As in the previous exercise, I provide a helper method called equals that compares an element from the array to a target value and checks whether they are equal—and it handles null correctly. This method is private because it is used inside this class but it is not part of the List interface.

When you are done, run the tests again; testIndexOf should pass now, as well as the other tests that depend on it.

Next, you should fill in the two-parameter version of add, which takes an index and stores the new value at the given index. Again, read the documentation at http://thinkdast.com/listadd, write an implementation, and run the tests for confirmation.

Last one: fill in the body of remove. The documentation is here: http://thinkdast.com/listrem. When you finish this one, all tests should pass.

Once you have your implementation working, compare it to the version in the solution directory of the repository.

A Note on Garbage Collection

In MyArrayList from the previous exercise, the array grows if necessary, but it never shrinks. The array never gets garbage collected, and the elements don’t get garbage collected until the list itself is destroyed.

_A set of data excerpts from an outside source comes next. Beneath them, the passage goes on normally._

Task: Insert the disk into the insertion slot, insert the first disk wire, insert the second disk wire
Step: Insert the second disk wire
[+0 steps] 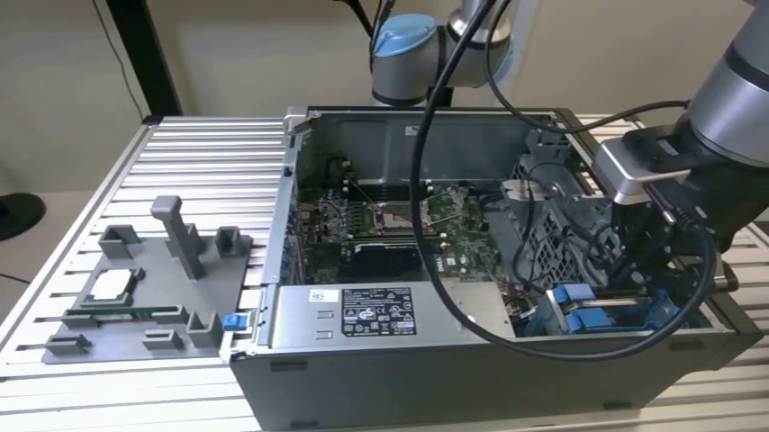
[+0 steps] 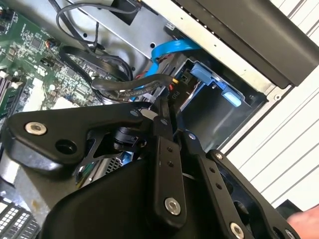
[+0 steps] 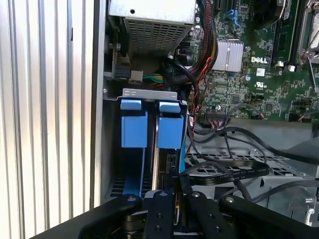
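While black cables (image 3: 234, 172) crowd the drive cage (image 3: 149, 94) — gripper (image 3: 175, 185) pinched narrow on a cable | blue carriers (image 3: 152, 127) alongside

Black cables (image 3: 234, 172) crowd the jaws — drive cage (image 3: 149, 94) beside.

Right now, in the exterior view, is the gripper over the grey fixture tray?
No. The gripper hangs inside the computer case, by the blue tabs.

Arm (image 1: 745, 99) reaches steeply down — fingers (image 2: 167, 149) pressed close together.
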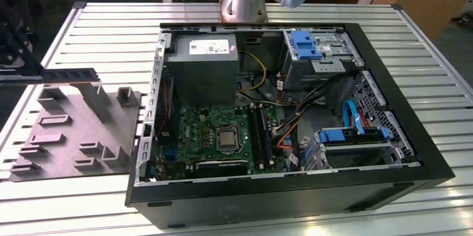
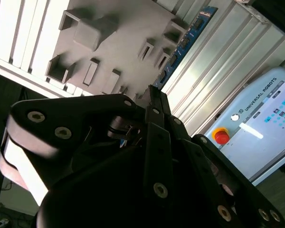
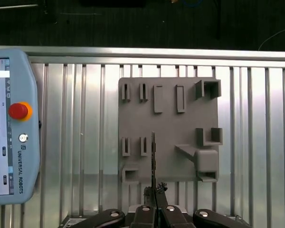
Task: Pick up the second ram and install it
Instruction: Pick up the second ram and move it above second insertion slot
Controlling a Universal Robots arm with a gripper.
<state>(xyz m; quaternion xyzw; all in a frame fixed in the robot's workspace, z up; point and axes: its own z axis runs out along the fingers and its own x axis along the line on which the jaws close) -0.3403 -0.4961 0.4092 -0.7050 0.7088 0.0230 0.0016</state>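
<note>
Ribbed aluminium slats form the tabletop [image 1: 111, 31], where an open black tower case [image 1: 296, 203] lies on its side with bare slats around it. Inside it, the grey power supply [image 1: 201, 64] carries a white printed label [image 1: 212, 46], too small to read, and long black memory slots [image 1: 260, 131] run beside the processor socket [image 1: 225, 139]. A matte grey moulded fixture plate [image 1: 74, 131] with raised blocks and narrow slots lies by the case on the exterior view's left. The gripper [image 3: 154, 190] has its fingers [image 3: 167, 214] pinched flat against the second ram [image 1: 70, 73], a thin blue board with dark chips [image 2: 185, 42]. It is held level over the plate's far part and looks clear of the slots. A pale blue teach pendant [image 3: 9, 123] with a red stop button [image 3: 18, 110] and printed lettering lies beside the plate.
</note>
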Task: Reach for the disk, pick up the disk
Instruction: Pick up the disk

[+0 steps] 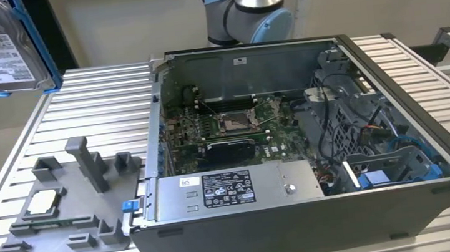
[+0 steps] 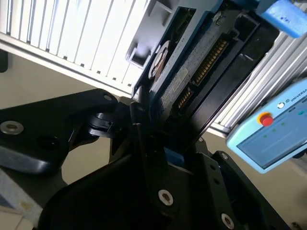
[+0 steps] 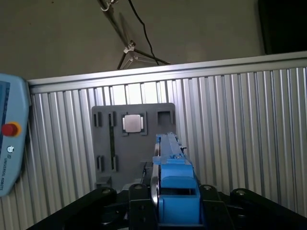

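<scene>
At the upper left of the exterior view, the disk (image 1: 4, 47) hangs in the air, label side facing the camera and its blue carrier framing both long edges, well clear of the slatted aluminium table (image 1: 97, 108) below. In the first wrist view the gripper (image 3: 176, 211) is clamped on the drive, black fingers pressing the blue carrier from either side; the second wrist view shows the same hold edge-on, with the drive's circuit board and connector row standing out beyond the fingers. Well beneath the drive lies the grey fixture tray (image 1: 58, 209), a small square silver chip (image 1: 45, 201) seated in one of its pockets. Toward the exterior view's right stands the open computer case (image 1: 319, 222), motherboard exposed and a long grey power supply (image 1: 232, 191) along its near wall, with the arm's blue-capped joint (image 1: 246, 7) rising behind it. A teach pendant (image 2: 273, 129) rests just beside the table's edge. By the look of it the reach is over and the pick-up all but complete: the drive is off every surface. Any further move calls for an unslackened clamp and a level carry, since the drive is held only by its thin plastic edges with nothing under it.
</scene>
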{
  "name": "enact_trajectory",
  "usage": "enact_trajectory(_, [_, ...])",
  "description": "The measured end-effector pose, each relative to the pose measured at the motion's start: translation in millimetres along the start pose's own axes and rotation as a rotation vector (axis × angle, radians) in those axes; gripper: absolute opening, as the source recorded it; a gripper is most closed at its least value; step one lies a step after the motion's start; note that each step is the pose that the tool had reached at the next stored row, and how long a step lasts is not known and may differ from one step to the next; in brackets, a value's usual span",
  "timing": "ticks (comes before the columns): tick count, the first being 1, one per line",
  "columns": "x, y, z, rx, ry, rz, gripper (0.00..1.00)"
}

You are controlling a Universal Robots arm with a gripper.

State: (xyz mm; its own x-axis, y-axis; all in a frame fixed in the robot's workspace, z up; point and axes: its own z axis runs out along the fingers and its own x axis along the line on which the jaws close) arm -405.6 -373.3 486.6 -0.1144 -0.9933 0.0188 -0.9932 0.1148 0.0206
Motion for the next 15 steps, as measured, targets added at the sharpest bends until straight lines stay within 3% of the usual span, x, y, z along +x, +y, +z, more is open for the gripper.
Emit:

One advantage of the linked list implementation is that it shrinks when elements are removed, and the unused nodes can get garbage collected immediately.

Here is my implementation of the clear method:

    public void clear() {
        head = null;
        size = 0;
    }

When we set head to null, we remove a reference to the first Node. If there are no other references to that Node (and there shouldn’t be), it will get garbage collected. At that point, the reference to the second Node is removed, so it gets garbage collected, too. This process continues until all nodes are collected.

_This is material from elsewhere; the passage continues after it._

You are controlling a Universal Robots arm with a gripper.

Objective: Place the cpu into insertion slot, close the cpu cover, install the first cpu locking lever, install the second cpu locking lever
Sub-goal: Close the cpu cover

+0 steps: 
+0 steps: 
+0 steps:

So how should we classify clear? The method itself contains two constant time operations, so it sure looks like it’s constant time. But when you invoke it, you make the garbage collector do work that’s proportional to the number of elements. So maybe we should consider it linear!

This is an example of what is sometimes called a performance bug: a program that is correct in the sense that it does the right thing, but it doesn’t belong to the order of growth we expected. In languages like Java that do a lot of work, like garbage collection, behind the scenes, this kind of bug can be hard to find.